Action item:
Reproduce only this part of the listing: the line with "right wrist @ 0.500", plus every line after it through the last.

Given information below:

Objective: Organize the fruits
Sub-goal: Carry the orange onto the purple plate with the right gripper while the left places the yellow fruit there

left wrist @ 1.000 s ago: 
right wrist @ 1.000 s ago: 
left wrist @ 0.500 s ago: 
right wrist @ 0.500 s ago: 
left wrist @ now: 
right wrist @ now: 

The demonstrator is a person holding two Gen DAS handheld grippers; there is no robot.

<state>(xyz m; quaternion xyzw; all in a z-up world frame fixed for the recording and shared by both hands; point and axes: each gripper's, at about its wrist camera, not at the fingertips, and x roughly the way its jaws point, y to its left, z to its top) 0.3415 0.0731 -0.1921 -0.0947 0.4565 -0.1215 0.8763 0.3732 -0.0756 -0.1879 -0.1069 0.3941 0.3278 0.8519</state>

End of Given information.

Solution to the problem:
right wrist @ 0.500 s ago: 
left wrist @ now: 
right wrist @ now: 

The demonstrator is a person holding two Gen DAS handheld grippers; there is no robot.

<state>(xyz m; quaternion xyzw; all in a z-up world frame fixed for the recording and shared by both hands; point and axes: each gripper's, at about its wrist camera, not at the fingertips, and x roughly the way its jaws point, y to its left, z to its top) 0.3415 0.0731 -0.1921 -0.0947 0.4565 -0.1215 0.8763 0.3732 -0.0756 -0.1879 -0.1069 0.3941 0.3278 0.8519</state>

The output is complete, and nothing more is needed.